学校は、皇室中心主義の立命館中学校でした。「先生の命令は天皇の命令」とされていましたので、とても苦情などいえない状態でした。
自然発生したストライキ
日を追ってノルマがきつくなり、体調を壊す者もありました。こうしたある日の朝、神足駅前で会社出勤に嫌気を覚えたものが数人集まったのが始まりで、みるみる数十人に膨れ上がり、誰がいうこともなく「先生と工場の仕打ちがあまりにも酷いのでストライキをしよう」ということになり、実行に移しました。あわてた先生は、級長を通じて「明日、皆の言い分を聞こう」といってきました。
翌朝、出勤すれば、言い分を聞くどころか全員を工場前広場に、直立不動の姿勢で横一列に並ばせて往復ビンタの制裁を始め、「首謀者は誰だ。言うまでやめんぞ!!」と怒り狂うありさまでした。
口の中が切れて血を吐くものもいましたが、皆こらえて何も言いません。そのうちにあまりに緊張してぶっ倒れるものがでてきました。中には、池に突き落とされたものもいます。
そのとき、常々責任感が強く、男気のある私の親友、小塚啓司君が「僕がやりました!」とツカツカと先生の前に出てゆきました。もちろん彼は首謀者なんかではありませんが、皆の痛みを見るに見かねて自分を犠牲にしたのです。
先生は「この国家非常事態になんと思っているんか!!」と激怒し、小塚君に暴行を加えました。もう一人の先生の仲裁で、暴行はストップされましたが彼の顔は紫色に腫れ上がっていました。こうして、小塚君は教員会議にかけられ、退学処分となりました。正しい言い分が一切通らないあの当時は、今考えてもゾーっとします。
敵機による機銃掃射で犠牲者が
敗戦濃厚なある日の、昼休みです。私たちは、工場前の広場で休んでいましたら、警戒警報も出ていないのに、突如「ギ―ン」とあの独特のエンジン音の高い一機のグラマン戦闘機が低空で飛来し、「バリバリバリバリ」と機銃掃射してきたのです。私たちは、我先にと防空壕に飛び込みました。松風工業には東洋一のトンネル釜がありましたが、あれに命中していれば大火災となり、私も命を落としていたでしょう。
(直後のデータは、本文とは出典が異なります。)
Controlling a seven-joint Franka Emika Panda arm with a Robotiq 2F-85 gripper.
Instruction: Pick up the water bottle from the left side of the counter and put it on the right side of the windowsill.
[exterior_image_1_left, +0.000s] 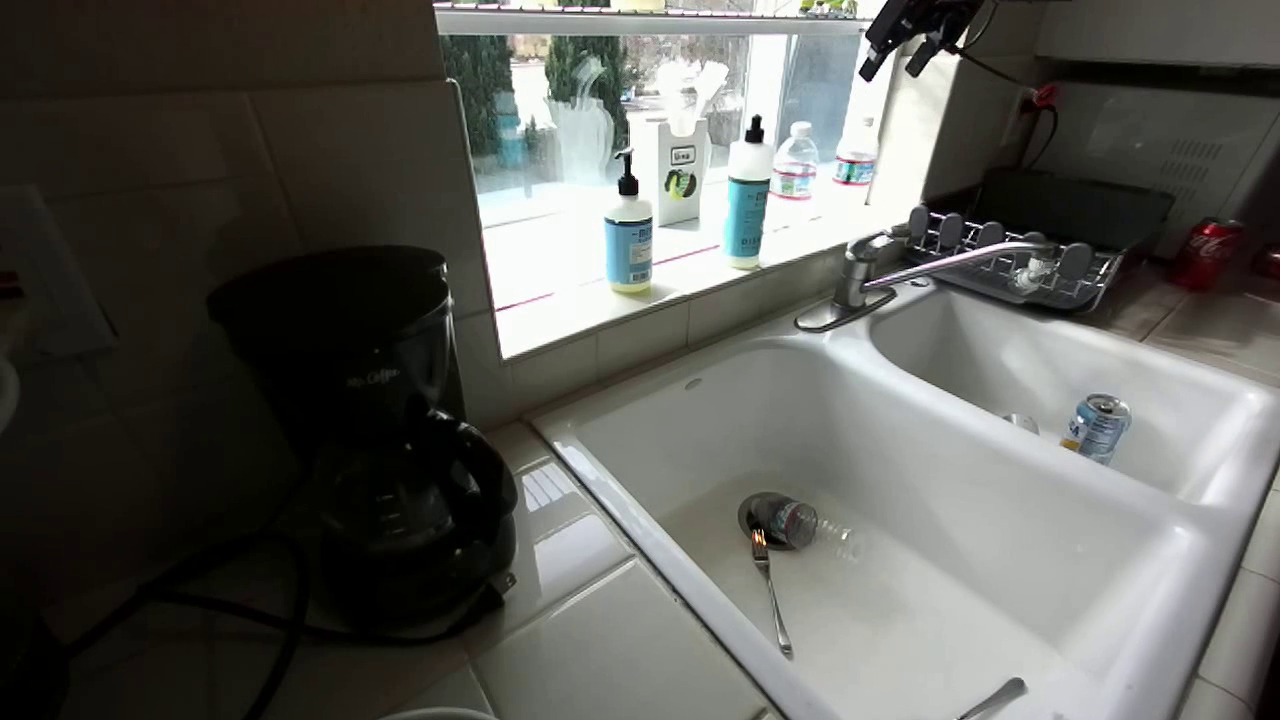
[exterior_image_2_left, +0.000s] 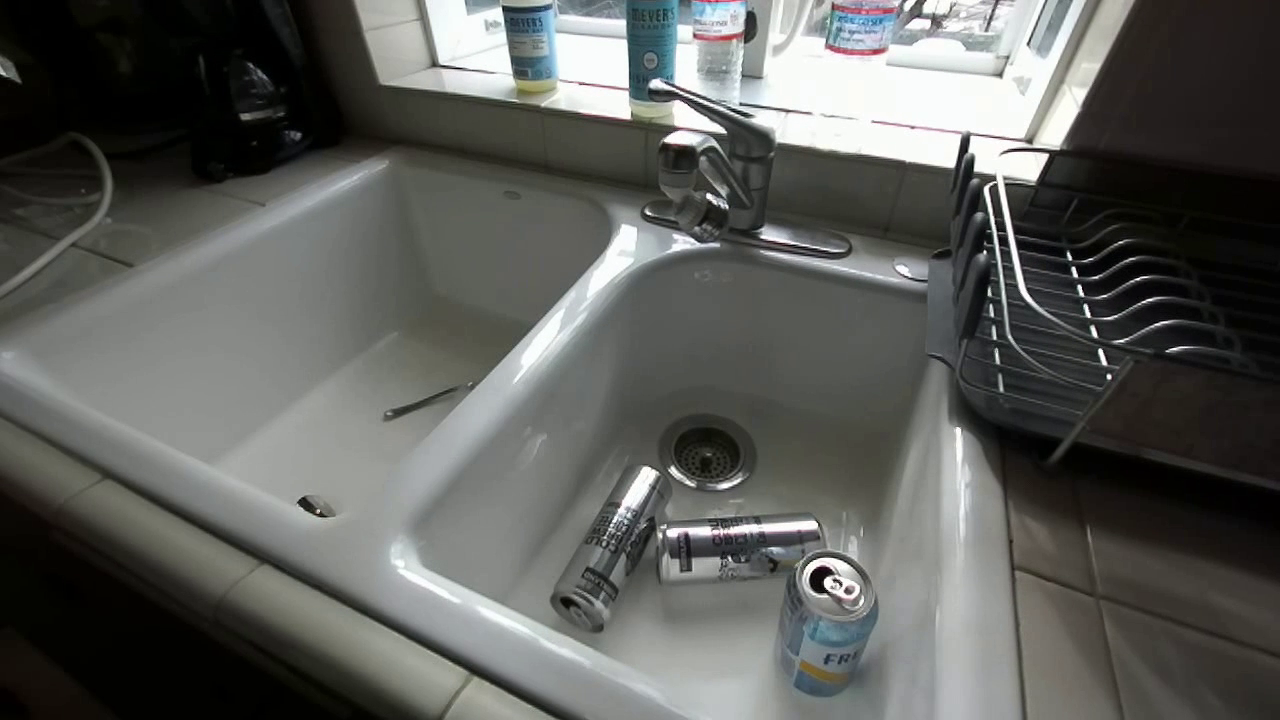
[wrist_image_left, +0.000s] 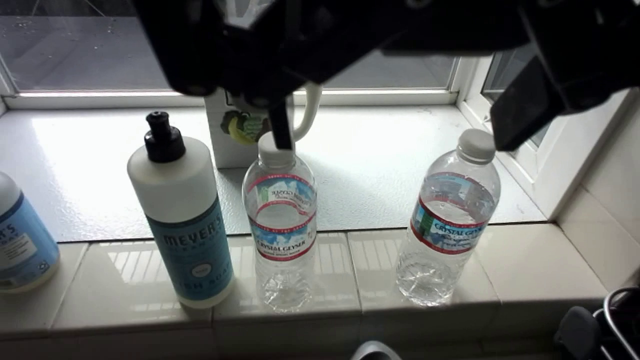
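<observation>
Two clear water bottles with white caps and red-blue labels stand upright on the windowsill (wrist_image_left: 330, 280). The left bottle (wrist_image_left: 283, 240) is beside a teal soap bottle. The right bottle (wrist_image_left: 447, 235) stands nearer the right window corner. Both bottles also show in both exterior views, the right one (exterior_image_1_left: 855, 165) (exterior_image_2_left: 860, 28) and the left one (exterior_image_1_left: 795, 170) (exterior_image_2_left: 718, 50). I cannot tell which is the task's bottle. My gripper (wrist_image_left: 394, 144) is open and empty, above the bottles; its fingers overlap both caps in the wrist view. It hangs high in an exterior view (exterior_image_1_left: 892, 66). The counter (exterior_image_1_left: 575, 610) is whitish tile.
Teal soap bottles (exterior_image_1_left: 747, 205) (exterior_image_1_left: 629, 245) and a white carton (exterior_image_1_left: 680, 165) stand on the sill. A faucet (exterior_image_2_left: 750, 170), dish rack (exterior_image_2_left: 1130, 300) and double sink (exterior_image_1_left: 660, 500) lie below. Cans (exterior_image_2_left: 828, 625), a fork (exterior_image_1_left: 770, 600) and a fallen clear bottle (exterior_image_1_left: 795, 522) are in the sink.
</observation>
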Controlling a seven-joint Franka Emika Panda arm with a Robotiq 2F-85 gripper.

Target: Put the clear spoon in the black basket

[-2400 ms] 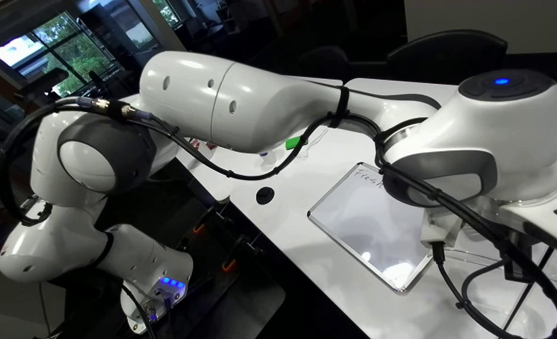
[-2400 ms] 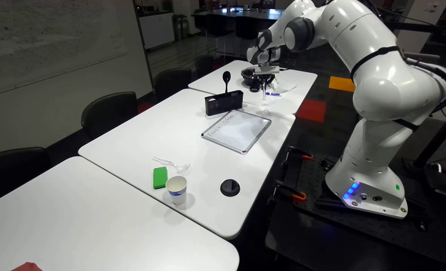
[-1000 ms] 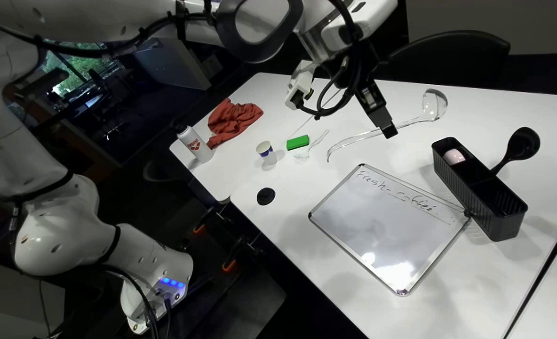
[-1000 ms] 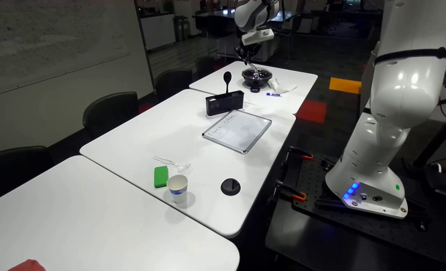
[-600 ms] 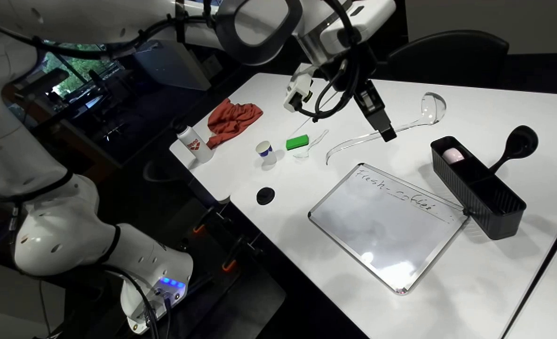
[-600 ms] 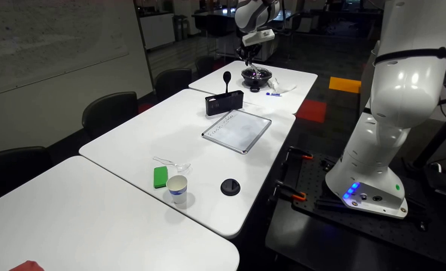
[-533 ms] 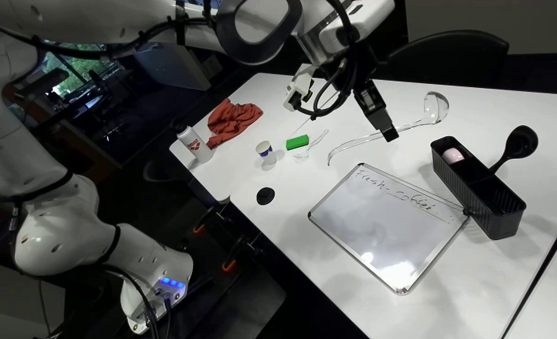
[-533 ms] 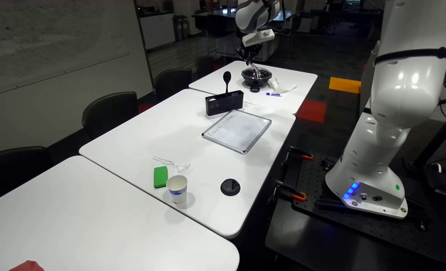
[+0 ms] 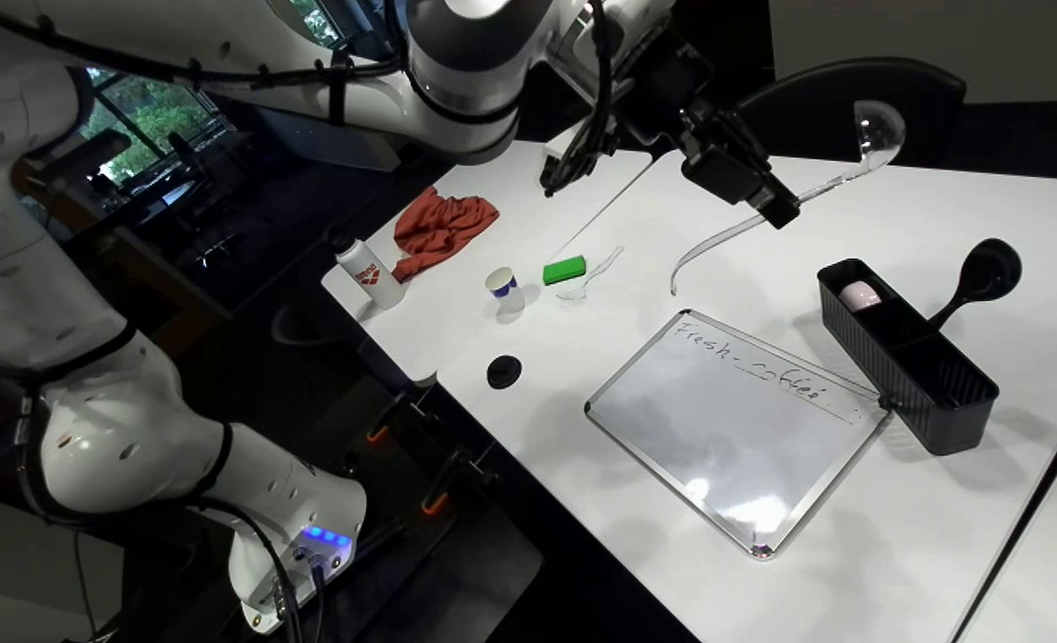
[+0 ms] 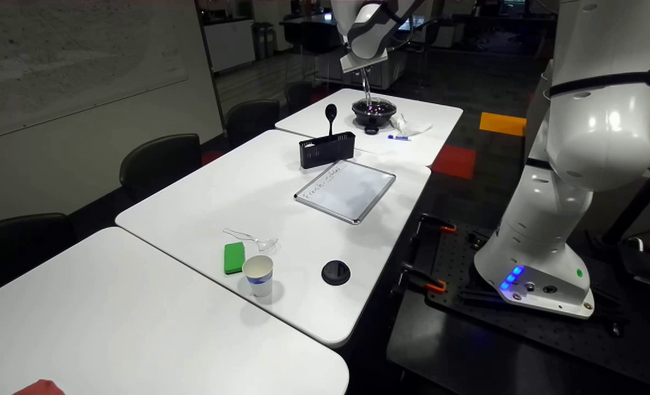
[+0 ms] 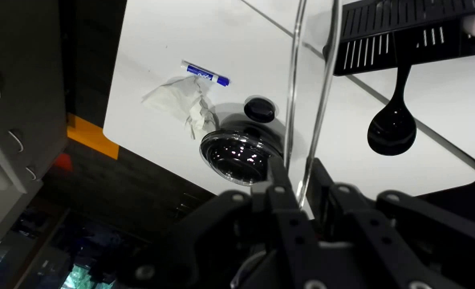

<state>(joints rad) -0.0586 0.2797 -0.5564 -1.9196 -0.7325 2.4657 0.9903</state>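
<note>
The clear spoon [image 9: 828,186] is a long transparent ladle with a round bowl. My gripper [image 9: 780,209] is shut on its handle and holds it in the air, with the bowl raised to one side. In the wrist view the handle [image 11: 329,64] runs up between the fingertips [image 11: 297,166]. In an exterior view its handle [image 10: 366,85] hangs below the wrist, and the gripper is hidden. The black basket [image 9: 894,375] stands on the table, apart from the spoon. It also shows in an exterior view [image 10: 328,152] and the wrist view [image 11: 376,20]. It holds a black ladle [image 9: 988,272] and a pinkish object [image 9: 861,296].
A whiteboard [image 9: 734,438] lies against the basket's side. A smaller clear spoon [image 9: 595,272], a green block [image 9: 564,270], a paper cup [image 9: 502,282] and a black lid [image 9: 503,371] lie farther along. A black lidded bowl [image 11: 241,156] and a blue marker [image 11: 207,75] are beyond the basket.
Over the earlier frames the arm swung across from beyond the whiteboard with the spoon held. Since half a second ago the wrist has turned, and the spoon has risen and shifted toward the basket's side.
</note>
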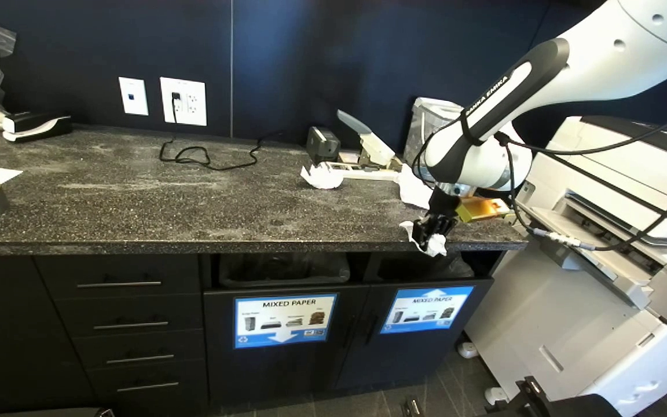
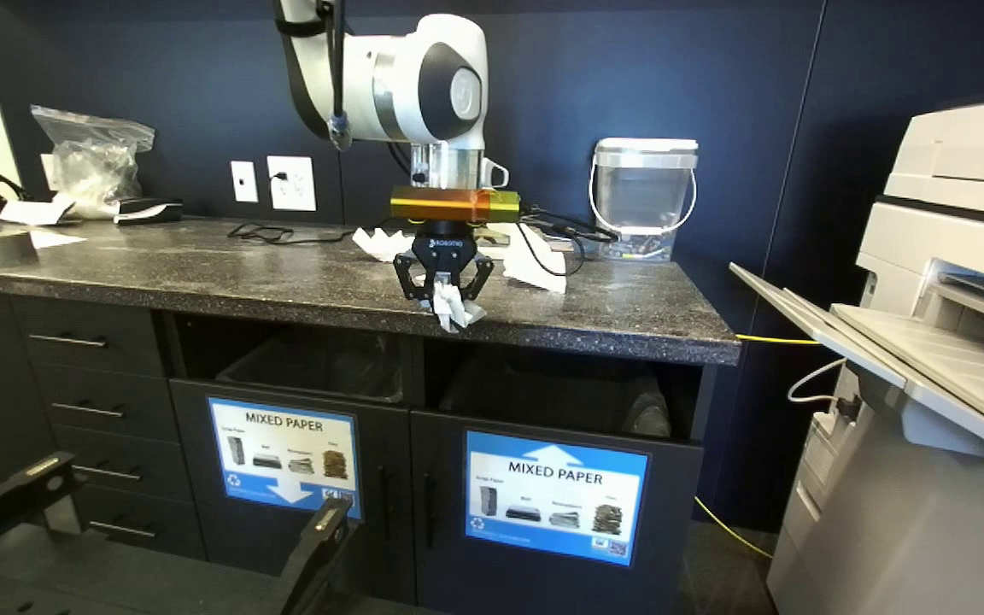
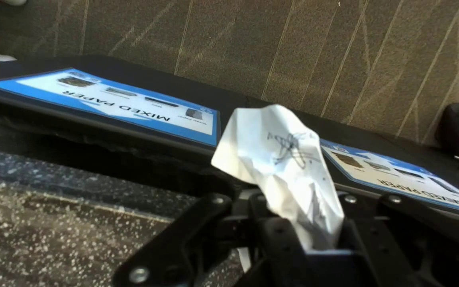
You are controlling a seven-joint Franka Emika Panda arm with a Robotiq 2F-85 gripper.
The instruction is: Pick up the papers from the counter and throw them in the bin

グラマンが去り、ほっとしていたら、隣の日本輸送機の女子社員が亡くなったという噂が伝わってきました。銃弾が背中から胸を貫通して即死だということです。常駐していた憲兵隊員が「このことは家族にも言うな!!」と命令しました。当然のこととして、翌日の新聞やラジオでは報道されませんでした。戦意を喪失させるような報道はことごとく規制されたのです。
報道は規制される
現在は「そんなことあらへん」と思う人が多いのですが、イラクでのアメリカによる掃討作戦で、毎日イラク市民が殺されています。イラクのマジド・カウード・ドレミイ議長が来日して講演していますが、
- イラクには、自衛隊はいらない
- 自衛隊は何もしていない
- 武器を持ってきたから占領軍と一緒だ といっています。
また、アジアプレスの方々は、イラクの人々は「悪魔のフセインは除外されたが、我々に平和はない」といっていると発表しています。なお、自衛隊はオランダ軍に護られているというのは、日本政府がウソをついているといっています。
60年前に京都の西陣に爆弾が落とされて40数名が死に、354軒の民家が破壊されたことも当時は報道されませんでした。報道は「悪い政府により規制される」ということです。